PURPOSE: The purpose of this study was to use novel transgenic mouse models - Thy1-YFP(16), Myo-GDNF and Thy1-YFP(16)xMyoGDNF mice, to assess (1) the degree of motor axonal sprouting induced by Botulinum Toxin A (BTxA) poisoning and (2) the degree to which glial cell line-derived neurotrophic factor (GDNF) accelerates axonal sprouting post-BTxA injection and recovery of neuromuscular function.

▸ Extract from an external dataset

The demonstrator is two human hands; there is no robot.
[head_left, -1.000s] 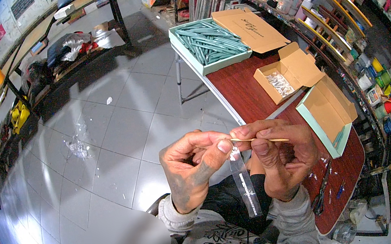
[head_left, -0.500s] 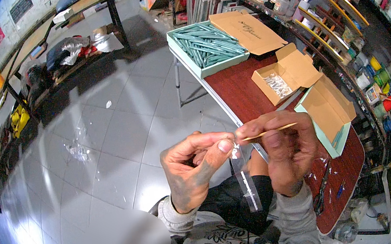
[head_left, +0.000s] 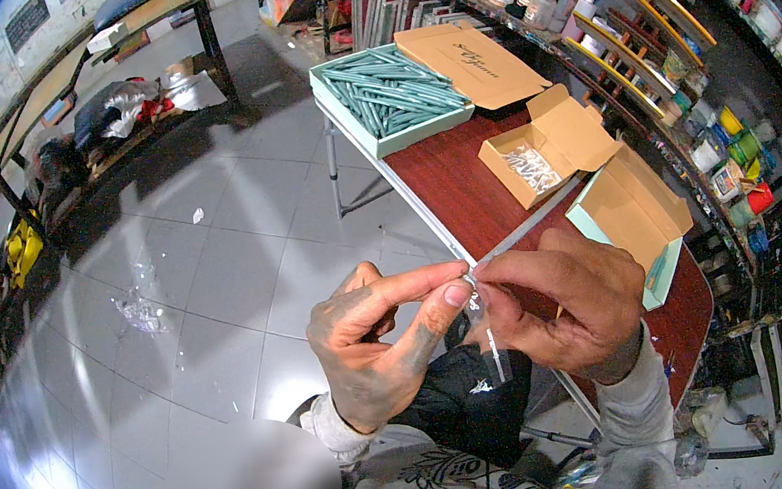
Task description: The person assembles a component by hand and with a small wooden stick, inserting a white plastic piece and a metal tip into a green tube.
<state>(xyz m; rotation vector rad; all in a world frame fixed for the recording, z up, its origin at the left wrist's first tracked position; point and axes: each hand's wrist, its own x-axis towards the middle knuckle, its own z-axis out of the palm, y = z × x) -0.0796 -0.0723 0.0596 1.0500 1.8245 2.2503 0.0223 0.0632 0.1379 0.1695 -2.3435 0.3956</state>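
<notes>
In front of my lap my two hands meet, fingertip to fingertip. A narrow clear plastic strip (head_left: 495,355) with white marks hangs down from between them. My left hand (head_left: 360,340) is closed, pinching the top of the strip between thumb and forefinger. From the other side my right hand (head_left: 577,303), also closed, pinches at the same top end. A thin wooden stick (head_left: 559,312) is tucked in the right hand's fingers, with only a short bit of it showing. The fingertips hide the exact upper edge of the strip.
A dark red table (head_left: 426,173) stands to the right. On it are a mint box (head_left: 430,131) of green pen-like sticks, a small brown carton (head_left: 508,176) with white pieces, and an open mint box (head_left: 662,280). Paint-pot shelves (head_left: 519,18) line the far right.
My right hand has turned and come in against the left fingertips. The wooden stick, lying level across its fingers before, is now mostly hidden. The whole view has shifted slightly.
</notes>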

METHODS: 96 mice were divided into four experimental groups: (A) Wild-type (WT) CF1 mice, (B) Myo-GDNF mice -- which over-express glial cell line-derived neurotrophic factor (GDNF) in its musculature, (C) Thy1-YFP(16) - which constitutively express YFP in its peripheral nerves and (D) Thy1-YFP(16)xMyo-GDNF mice - which constitutively express YFP in its peripheral nerves and over-expresses GDNF in its musculature. All groups underwent exposure of the right gastrocnemius muscle with subsequent BTxA injection. These animals served as their own controls by undergoing contralateral gastrocnemius muscle exposure and injection with vehicle solution (0.1% BSA). Groups C and D were analyzed by live fluorescent imaging obtaining high resolution, digital images of the motor end-plate regions at 7, 21, and 35 days post-BTxA injection. Outcome measures included both the number and length of axonal sprouts in the toxin injected and contralateral control side. On post-operative day 42, the Thy1-YFP(16) and the Thy1-YFP(16)xMyo-GDNF mice were sacrificed and underwent trans-cardiac perfusion with subsequent gastrocnemius muscle harvest for confocal microscopy analysis. Groups A and B underwent similar right gastrocnemius exposure with BTxA injection and contralateral vehicle injection. At post-operative days 0, 7, 14, 21, 28, and 35, six animals from groups A and B were randomly selected to undergo walking track analysis using the Sciatic function index (SFI), and muscle force testing to attain peak tetanic forces. These animals then underwent bilateral gastrocnemius muscle harvest for inter-group comparison by confocal microscopy.
RESULTS: At the 7, 21, and 35 day time points post-BTxA injection the Thy1-YFP(16)xMyo-GDNF mice exhibited increased motor axonal sprouting as compared to the Thy1-YFP(16) mice. Additionally, confocal imaging and muscle force testing showed (1) earlier return of neuromuscular recovery and (2) higher peak tetanic forces in the Myo-GDNF mice compared to WT CF1 mice controls.
CONCLUSION: GDNF, a potent motor neurotrophic factor, was seen to augment and accelerate recovery from Botulinum Toxin A poisoning in a transgenic mouse gastrocnemius model. Mice constitutively expressing GDNF (Thy1-YFP(16)xMyo-GDNF) show (1) evidence of increased axonal sprouting via fluorescence live-imaging versus non-Myo-GDNF controls(Thy1-YFP(16) mice),(2) increased axonal sprout length and (3)increased number of sprouts per motor end-plate. Additionally, Myo-GDNF mice exhibit earlier neuromuscular recovery with higher peak tetanic force generation compared to CF1 controls. This data directly applies to the future treatment paradigm of muscular paralysis secondary to unintended BTxA spread. As horizon treatment modalities could include alteration of local muscle GDNF levels by direct muscular injection of GDNF, therein reducing the amount of unintended muscular paralysis time.